Healthcare in the lives of bleeders can be one of the most complex systems that we have to navigate.  An even more complex system to navigate is the insurance system. Some really important information that you should try to always know about your insurance is:

Know your carrier.  A carrier is the person that you have your insurance with.

Have an updated card.  Your card is the card that your receive from your insurance company that will have your member number, group number, and other important information.

Know if your plan is an HMO, PPO, POS, and/or has an HRA/HSA.  These different anacronyms stand for different kinds of health care plans and systems.

An HMO is a  health maintenance organization – A health care system that assumes both the financial risks associated with providing comprehensive medical services (insurance and service risk) and the responsibility for health care delivery in a particular geographic area to HMO members, usually in return for a fixed, prepaid fee. Financial risk may be shared with the providers participating in the HMO.

A PPO is a preferred provider organization plan – An indemnity plan where coverage is provided to participants through a network of selected health care providers (such as hospitals and physicians).

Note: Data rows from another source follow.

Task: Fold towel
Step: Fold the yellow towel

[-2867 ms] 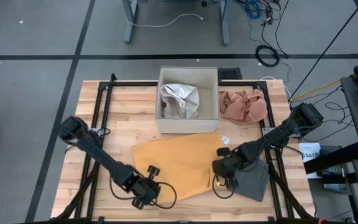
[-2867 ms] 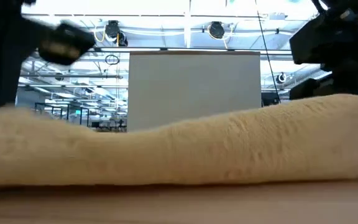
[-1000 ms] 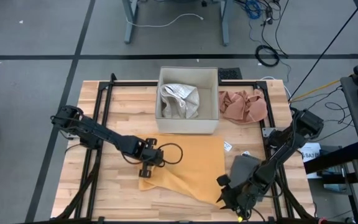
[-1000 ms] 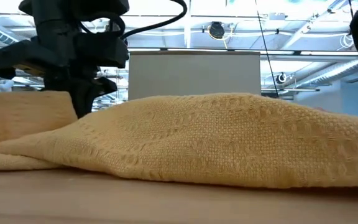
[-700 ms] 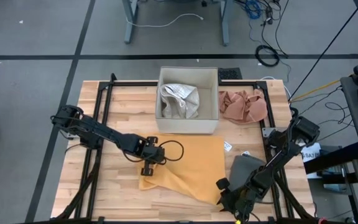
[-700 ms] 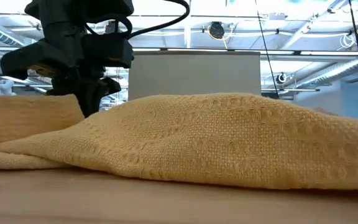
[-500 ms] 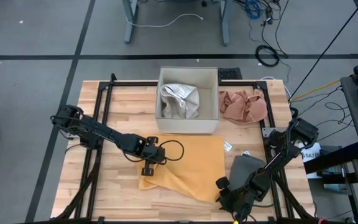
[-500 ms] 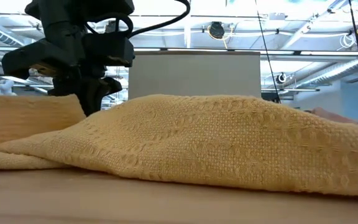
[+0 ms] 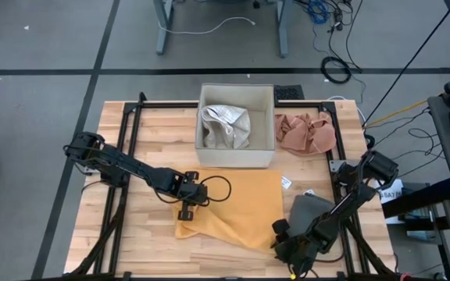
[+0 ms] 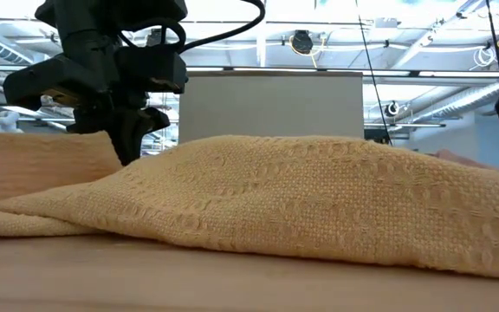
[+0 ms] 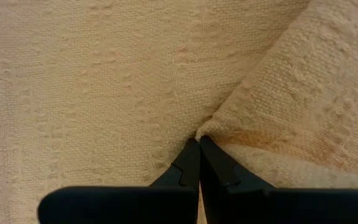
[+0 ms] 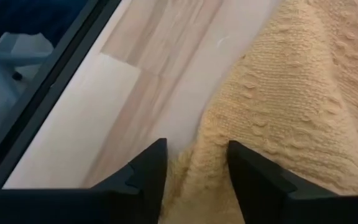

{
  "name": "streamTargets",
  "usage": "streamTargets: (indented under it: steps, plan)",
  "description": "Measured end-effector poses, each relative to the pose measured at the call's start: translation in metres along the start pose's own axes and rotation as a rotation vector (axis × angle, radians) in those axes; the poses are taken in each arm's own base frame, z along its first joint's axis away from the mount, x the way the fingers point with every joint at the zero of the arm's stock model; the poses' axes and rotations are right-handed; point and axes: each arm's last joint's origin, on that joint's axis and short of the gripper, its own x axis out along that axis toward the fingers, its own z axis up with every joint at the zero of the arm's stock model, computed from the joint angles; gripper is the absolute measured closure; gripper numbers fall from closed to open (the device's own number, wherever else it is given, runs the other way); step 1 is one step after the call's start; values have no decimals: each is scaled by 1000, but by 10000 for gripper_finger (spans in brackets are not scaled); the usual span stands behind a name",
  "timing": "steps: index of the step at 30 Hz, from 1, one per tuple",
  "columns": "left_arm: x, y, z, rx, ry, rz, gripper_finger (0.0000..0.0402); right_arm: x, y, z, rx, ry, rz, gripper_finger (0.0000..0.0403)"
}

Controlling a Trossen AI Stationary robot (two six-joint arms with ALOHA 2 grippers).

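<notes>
Wooden table (image 9: 151,125) | left pincer (image 11: 197,138) pinching yellow towel (image 9: 237,207) | right pincer (image 12: 194,152) parted

Illumination is even and bright, supplied from overhead. In the low view, round ceiling lamps (image 10: 301,41) and white strip lights glare against a washed-out ceiling, leaving the dark left gripper (image 10: 126,139) nearly silhouetted. The mustard-yellow woven towel (image 10: 319,199) shows crisp weave; the light wooden table (image 10: 145,277) edge nearest the lens is soft. From above, shadows are faint and short. Both wrist views are sharp.
</notes>
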Motion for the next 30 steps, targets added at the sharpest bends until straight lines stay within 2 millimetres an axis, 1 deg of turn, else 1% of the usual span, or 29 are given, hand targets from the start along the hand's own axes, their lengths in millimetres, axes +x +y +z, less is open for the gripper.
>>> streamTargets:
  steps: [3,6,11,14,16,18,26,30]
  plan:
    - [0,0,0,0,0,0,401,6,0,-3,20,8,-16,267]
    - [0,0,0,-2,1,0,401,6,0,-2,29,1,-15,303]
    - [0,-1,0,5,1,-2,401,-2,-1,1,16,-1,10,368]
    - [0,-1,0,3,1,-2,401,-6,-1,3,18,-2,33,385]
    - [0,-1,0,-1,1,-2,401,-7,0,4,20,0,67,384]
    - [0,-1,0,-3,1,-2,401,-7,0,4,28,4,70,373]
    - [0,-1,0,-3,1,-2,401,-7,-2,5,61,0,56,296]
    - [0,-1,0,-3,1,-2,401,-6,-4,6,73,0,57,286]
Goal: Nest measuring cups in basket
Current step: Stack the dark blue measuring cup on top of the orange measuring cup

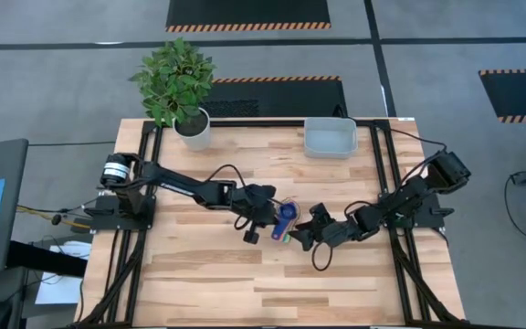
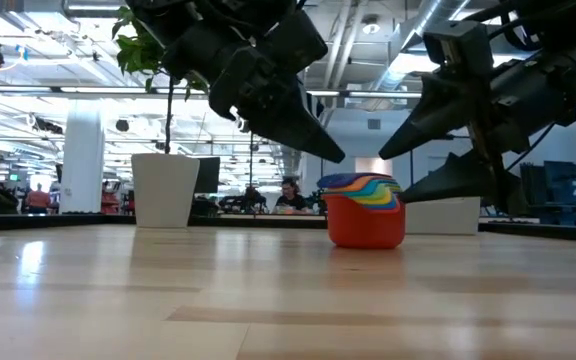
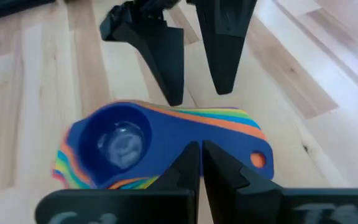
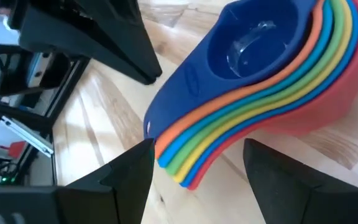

The enrollees may go outside the network, but would incur larger costs in the form of higher deductibles, higher coinsurance rates, or nondiscounted charges from the providers.

A POS is a Point-of-service plan – A POS plan is an “HMO/PPO” hybrid; sometimes referred to as an “open-ended” HMO when offered by an HMO. POS plans resemble HMOs for in-network services. Services received outside of the network are usually reimbursed in a manner similar to conventional indemnity plans (e.g., provider reimbursement based on a fee schedule or usual, customary and reasonable charges).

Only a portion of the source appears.